§ Exercise description
Word for word, reproduce the data that follows.

§ Given data
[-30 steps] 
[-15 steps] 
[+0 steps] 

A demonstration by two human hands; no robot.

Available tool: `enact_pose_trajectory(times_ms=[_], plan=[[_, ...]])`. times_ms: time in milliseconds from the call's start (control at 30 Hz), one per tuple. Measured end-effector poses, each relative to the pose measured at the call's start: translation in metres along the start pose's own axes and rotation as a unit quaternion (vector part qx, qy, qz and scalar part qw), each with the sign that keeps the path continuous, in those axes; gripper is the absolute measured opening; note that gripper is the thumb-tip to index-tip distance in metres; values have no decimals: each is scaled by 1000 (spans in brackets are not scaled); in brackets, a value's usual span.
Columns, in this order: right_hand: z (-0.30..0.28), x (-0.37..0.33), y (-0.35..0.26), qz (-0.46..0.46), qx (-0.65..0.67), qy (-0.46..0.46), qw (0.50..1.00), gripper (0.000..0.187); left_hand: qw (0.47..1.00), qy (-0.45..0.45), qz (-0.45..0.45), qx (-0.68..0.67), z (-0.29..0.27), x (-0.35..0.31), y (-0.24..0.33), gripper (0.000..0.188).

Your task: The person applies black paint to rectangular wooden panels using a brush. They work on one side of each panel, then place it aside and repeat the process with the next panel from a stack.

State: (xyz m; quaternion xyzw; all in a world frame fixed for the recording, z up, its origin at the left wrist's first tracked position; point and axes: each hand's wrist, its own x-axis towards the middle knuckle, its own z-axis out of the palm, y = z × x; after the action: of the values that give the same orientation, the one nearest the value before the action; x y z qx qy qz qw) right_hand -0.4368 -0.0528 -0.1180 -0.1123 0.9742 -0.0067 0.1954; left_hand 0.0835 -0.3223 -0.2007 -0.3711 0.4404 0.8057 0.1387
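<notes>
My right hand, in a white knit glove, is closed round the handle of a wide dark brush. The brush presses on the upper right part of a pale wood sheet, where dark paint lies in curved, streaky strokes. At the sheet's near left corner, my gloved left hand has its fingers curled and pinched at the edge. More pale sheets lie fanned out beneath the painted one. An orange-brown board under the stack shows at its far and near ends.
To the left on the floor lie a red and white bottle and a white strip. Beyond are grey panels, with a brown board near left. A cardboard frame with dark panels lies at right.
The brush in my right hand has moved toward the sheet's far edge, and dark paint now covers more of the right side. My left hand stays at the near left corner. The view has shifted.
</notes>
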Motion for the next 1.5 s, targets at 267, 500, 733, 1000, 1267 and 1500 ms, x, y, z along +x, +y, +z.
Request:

§ Written answer
[-30 steps] 
[-15 steps] 
[+0 steps] 

A demonstration by two human hands; no robot.

Available tool: `enact_pose_trajectory(times_ms=[_], plan=[[_, ...]])`. times_ms: time in milliseconds from the call's start (control at 30 Hz), one per tuple. Measured end-effector poses, each relative to the pose measured at the call's start: translation in metres along the start pose's own axes and rotation as a unit quaternion (vector part qx, qy, qz and scalar part qw), each with the sign that keeps the path continuous, in those axes; gripper is the absolute measured opening; note that gripper is the thumb-tip to index-tip distance in metres; values have no decimals: each is scaled by 1000 (spans in brackets are not scaled); in brackets, a value's usual span.
Columns, in this order: right_hand: z (-0.30..0.28), x (-0.37..0.33), y (-0.35..0.26), qz (-0.46..0.46), qx (-0.65..0.67), qy (-0.46..0.46), qw (0.50..1.00), gripper (0.000..0.187); left_hand: qw (0.47..1.00), qy (-0.45..0.45), qz (-0.45..0.45), qx (-0.68..0.67), z (-0.29..0.27), x (-0.35..0.31), y (-0.24..0.33), gripper (0.000..0.188).

Your task: The person applies black paint to rectangular wooden panels using a brush. They work on one side of each panel, then place it aside and repeat the process with the next panel from a stack.

State: (xyz m; quaternion xyzw; all in a world frame fixed for the recording, z up, its origin at the left wrist's first tracked position; point and axes: each hand's wrist, its own x-axis towards the middle knuckle, its own z-axis out of the palm, y = z × x; after the action: of the values that give the same orientation, the one nearest the value before the action; x y z qx qy qz qw) right_hand -0.4368 -0.0528 -0.1180 -0.1123 0.9742 -0.0067 0.1954; left_hand 0.0835 -0.3223 -0.2007 -0.3711 0.4404 0.8057 0.1387
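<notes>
My right hand, in a white knit glove, is closed round the handle of a wide dark brush. The brush presses on the upper right part of a pale wood sheet, where dark paint lies in curved, streaky strokes. At the sheet's near left corner, my gloved left hand has its fingers curled and pinched at the edge. More pale sheets lie fanned out beneath the painted one. An orange-brown board under the stack shows at its far and near ends.
To the left on the floor lie a red and white bottle and a white strip. Beyond are grey panels, with a brown board near left. A cardboard frame with dark panels lies at right.
The brush in my right hand has moved toward the sheet's far edge, and dark paint now covers more of the right side. My left hand stays at the near left corner. The view has shifted.
</notes>
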Motion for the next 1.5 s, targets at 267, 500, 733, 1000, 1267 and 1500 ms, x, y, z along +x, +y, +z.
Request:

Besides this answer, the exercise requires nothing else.